Quanto è difficile, oggi, fare horror.
Perché non basta più una buona idea di base (l’horror, si sa, è il genere principe nel quale sperimentare e parlare di noi e riflettere su di noi), e neanche una messa in scena plausibile (esteticamente si può solo reindirizzare immagini già viste), quantomeno dosare o abbondare con gli spaventi: nel canone ci sono film su film che lo ricodificano e ne riscrivono la grammatica, spostano un po’ più in là l’asticella del mostrabile e alla fine giocano sulle aspettative di un pubblico sempre più scafato.
Per questo, il motivo per cui A Quiet Place sia un film interessante e anche raro è la scrittura cinematografica: l’isola che non c’è, ovvero un’idea di regia che si trasforma in storia e che non si sbriciola sotto le sue stesse ambizioni.

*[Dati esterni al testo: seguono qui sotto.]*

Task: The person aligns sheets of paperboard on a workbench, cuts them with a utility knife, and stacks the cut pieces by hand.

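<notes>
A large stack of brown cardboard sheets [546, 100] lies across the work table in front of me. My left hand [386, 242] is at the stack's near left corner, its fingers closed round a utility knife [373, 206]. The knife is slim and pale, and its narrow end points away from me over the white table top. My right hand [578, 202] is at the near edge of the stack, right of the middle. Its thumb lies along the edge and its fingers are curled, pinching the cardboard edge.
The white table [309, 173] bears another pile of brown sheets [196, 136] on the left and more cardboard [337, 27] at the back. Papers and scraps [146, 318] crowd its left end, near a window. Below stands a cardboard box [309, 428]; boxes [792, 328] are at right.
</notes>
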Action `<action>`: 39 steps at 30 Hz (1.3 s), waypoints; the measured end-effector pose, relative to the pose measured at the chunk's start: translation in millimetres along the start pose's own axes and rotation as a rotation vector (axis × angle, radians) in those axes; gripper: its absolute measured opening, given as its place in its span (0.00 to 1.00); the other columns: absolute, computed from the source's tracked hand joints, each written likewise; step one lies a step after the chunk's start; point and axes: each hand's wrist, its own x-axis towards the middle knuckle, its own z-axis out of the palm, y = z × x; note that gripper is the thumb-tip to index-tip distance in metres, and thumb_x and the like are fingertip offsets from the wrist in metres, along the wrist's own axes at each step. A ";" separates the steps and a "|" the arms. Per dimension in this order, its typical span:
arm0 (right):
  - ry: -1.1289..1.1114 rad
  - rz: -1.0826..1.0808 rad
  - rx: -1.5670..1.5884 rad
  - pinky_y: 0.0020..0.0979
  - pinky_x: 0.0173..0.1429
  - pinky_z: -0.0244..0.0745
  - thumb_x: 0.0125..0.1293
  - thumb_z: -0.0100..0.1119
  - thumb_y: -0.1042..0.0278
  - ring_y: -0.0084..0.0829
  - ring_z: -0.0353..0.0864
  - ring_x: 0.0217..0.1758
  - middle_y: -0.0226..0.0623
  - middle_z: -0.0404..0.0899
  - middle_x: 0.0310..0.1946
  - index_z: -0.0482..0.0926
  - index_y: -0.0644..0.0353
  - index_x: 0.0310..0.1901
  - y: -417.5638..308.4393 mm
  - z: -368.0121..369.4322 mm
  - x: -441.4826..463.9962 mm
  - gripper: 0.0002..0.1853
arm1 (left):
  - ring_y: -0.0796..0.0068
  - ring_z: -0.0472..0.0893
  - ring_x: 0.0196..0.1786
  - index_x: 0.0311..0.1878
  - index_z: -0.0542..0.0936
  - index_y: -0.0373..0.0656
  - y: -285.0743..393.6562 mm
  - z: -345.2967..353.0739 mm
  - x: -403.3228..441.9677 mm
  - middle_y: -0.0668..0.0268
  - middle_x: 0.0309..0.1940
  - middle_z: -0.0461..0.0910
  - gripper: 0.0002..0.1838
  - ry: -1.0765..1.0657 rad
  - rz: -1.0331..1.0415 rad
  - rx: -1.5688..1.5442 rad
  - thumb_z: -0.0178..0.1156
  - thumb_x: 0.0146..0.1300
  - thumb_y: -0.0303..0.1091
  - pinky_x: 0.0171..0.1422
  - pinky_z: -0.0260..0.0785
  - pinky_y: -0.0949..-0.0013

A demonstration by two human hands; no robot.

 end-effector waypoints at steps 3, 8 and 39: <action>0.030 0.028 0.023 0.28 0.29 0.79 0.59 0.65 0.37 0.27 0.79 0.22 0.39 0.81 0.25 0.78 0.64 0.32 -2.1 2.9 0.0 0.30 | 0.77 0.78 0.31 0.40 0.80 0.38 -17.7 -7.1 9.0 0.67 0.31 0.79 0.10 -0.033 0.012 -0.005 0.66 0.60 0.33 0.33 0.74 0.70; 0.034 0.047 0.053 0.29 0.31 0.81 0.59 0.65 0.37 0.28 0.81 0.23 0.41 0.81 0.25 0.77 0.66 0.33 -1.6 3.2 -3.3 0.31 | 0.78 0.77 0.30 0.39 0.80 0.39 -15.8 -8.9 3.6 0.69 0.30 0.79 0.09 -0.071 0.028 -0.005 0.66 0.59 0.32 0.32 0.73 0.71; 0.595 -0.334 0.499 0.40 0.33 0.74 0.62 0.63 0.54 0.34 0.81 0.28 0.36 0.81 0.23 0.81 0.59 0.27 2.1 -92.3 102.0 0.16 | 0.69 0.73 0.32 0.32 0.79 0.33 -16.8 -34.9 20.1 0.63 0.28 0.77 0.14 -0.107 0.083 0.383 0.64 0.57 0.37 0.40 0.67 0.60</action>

Krasinski, servito dallo script di Woods e Beck, lavora soprattutto sul sonoro, o meglio sulla sua assenza, facendo sì che quest’intuizione scivoli lentamente fino a diventare centrale. La situazione da survival film (il film si apre in medias res, a catastrofe già avvenuta) è forse scontata, ma il regista sfrutta la sua professione per far sì che A Quiet Place, mentre racconta gli espedienti dei protagonisti per sfuggire alla violenza omicida di mostruose creature aliene, non perda coerenza mantenendo senza forzature né compromessi una messa in scena dominata da forme di comunicazione alternative.
Ne discende che la dimensione sensoriale dentro cui si muove il film diventi straniante e porti inquietudine, ma soprattutto inserisca l’opera in un contesto di stretta attualità: A Quiet Place racconta mostrando, isola un’idea e la contestualizza (claustrofobicamente, per di più, in una cantina), liberando poi la narrazione e arrivando a una mancanza sonora così totalizzante da restituire allo spettatore una forma di partecipazione inconscia.
Inevitabile che nel film si percepiscano rimandi a Spielberg o Shyamalan, ma ciò avviene in maniera così personale e decodificata, destrutturata e poi ricostruita, da sembrare nuovo, di-mostrando che lo spettacolo è una questione di meccanismi, di matematica, professione e soprattutto pensiero. Insomma, un cinema commerciale ma deciso a non piegarsi alle logiche del consumo, bensì a reinventarsi con intelligenza, creatività e pure un po’ di furbizia.
Krasinski fa tutto questo controbilanciando con le sue ossessioni: il profondo Sud dell’America dei redneck e soprattutto l’intreccio luttuoso-famigliare, che sfugge però a una caratterizzazione psicologica tesa unicamente alla funzione narrativa e scandisce il ritmo del film in maniera sottile.
Nel 2020 la popolazione della Terra è stata decimata da una razza aliena che attacca qualsiasi cosa produca rumore. A seguito di una terribile perdita, una famiglia composta da madre, padre e due figli sopravvive in una fattoria isolata e circondata dagli esseri che sono sul pianeta; per evitare di attirare tali presenze, la famiglia vive nel più completo silenzio, comunicando solo con la lingua dei segni.